In high school, my dad actually bought us a house. My mom never encouraged me; she'd threaten to embarrass me in front of everyone at school or give me to my dad and let him deal with me. I thought I was a burden to all, because my mother wouldn't have received any charity if I wasn't alive. I was terrified of people and relationships and love...I expected to just be thrown away. So in high school I had no friends. I would sit somewhere alone and quietly wait for the bell to ring. At home, my mother would often tease me. I got teased in middle school for being feminine, so being teased at home was very bad. My mom would dance around in front of me, dancing the most queer dances, and say, "com'on Mike, don't ya dance?" One time, she was pointing her finger at me and covering her mouth, hiding laughter...SHE WAS TEASING ME! Or she'd sing the most queer songs like, "Rainbow in my pock." She'd speak to me in the most stupid voices, never taking me seriously. She'd be more concerned with the welfare of the cat than my welfare.
When I was a senior, my mom when snooping through my room and found a straw because I was snorting cocaine. My mother hollered, then called me, "drug addict Jerry Lyn (the name of my father's sister who overdosed and died)," and that was that. When ever she asked me about doing drugs I'd say, "why the **** do you think I'm doing drugs?!"
After high school, I started to abuse drugs every day. I'd get high on whatever I got my hands on. I wanted to forget that I don't have a relationship with my father, even though my father always wanted a relationship with me, and doing drugs made my social anxiety go away...and it made an excuse for sitting there in silence...I'm too ****ed up to talk.

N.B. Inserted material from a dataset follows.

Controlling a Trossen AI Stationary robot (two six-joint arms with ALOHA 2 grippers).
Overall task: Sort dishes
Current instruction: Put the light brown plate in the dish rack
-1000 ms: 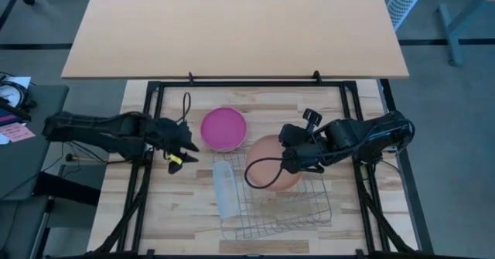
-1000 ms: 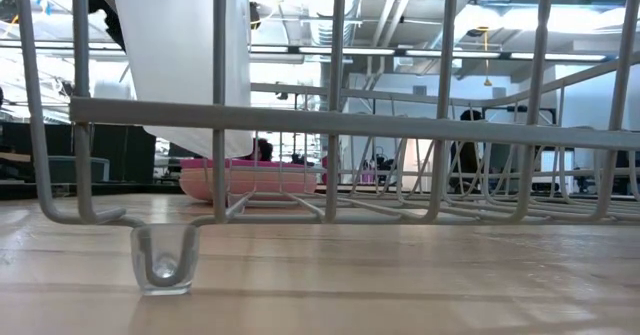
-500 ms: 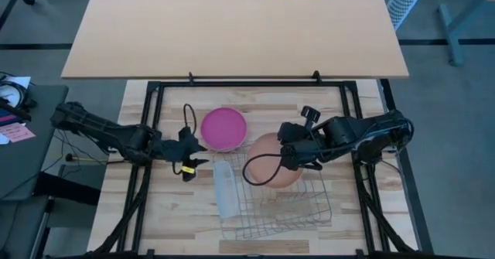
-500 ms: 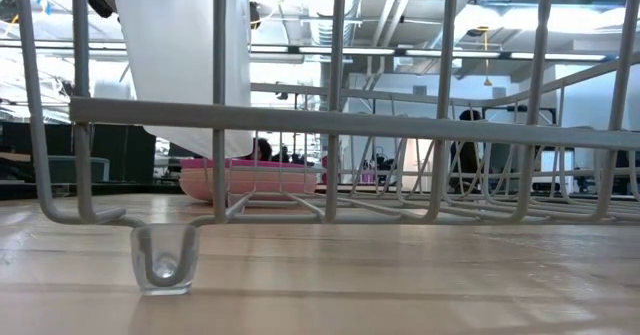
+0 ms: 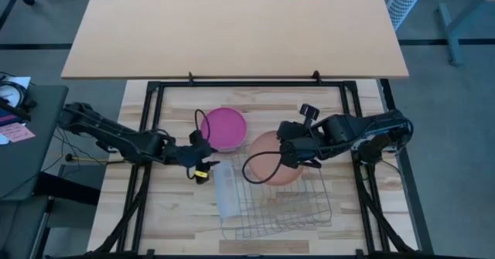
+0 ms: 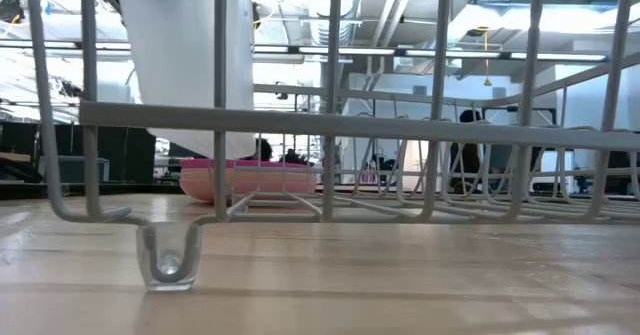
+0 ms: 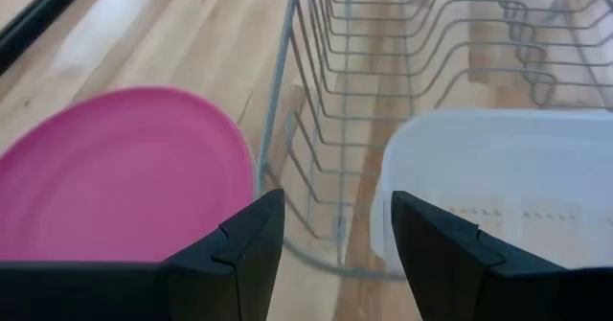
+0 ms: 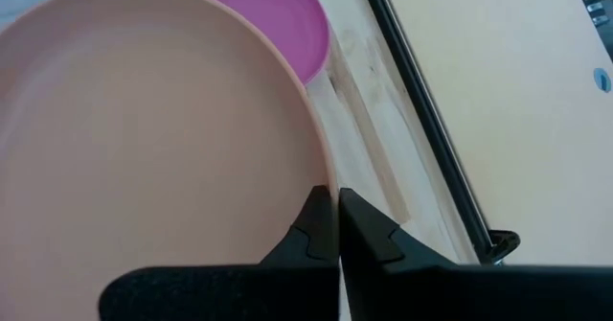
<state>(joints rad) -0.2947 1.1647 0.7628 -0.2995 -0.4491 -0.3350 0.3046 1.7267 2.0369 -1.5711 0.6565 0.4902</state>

I started shooting up heroin and meth and got hepatitis c. I overdosed on meth once. At another point, I ate datura and woke up in the hospital. When my mom came into the room, I started screaming and yelling at her, saying that she's worthless to me as a parent, telling her to get the **** out, etc...I was tripping balls in the hospital, so I told her specifically the things she did to me: like, taking my masculinity from me. They put me in the asylum for 9 days.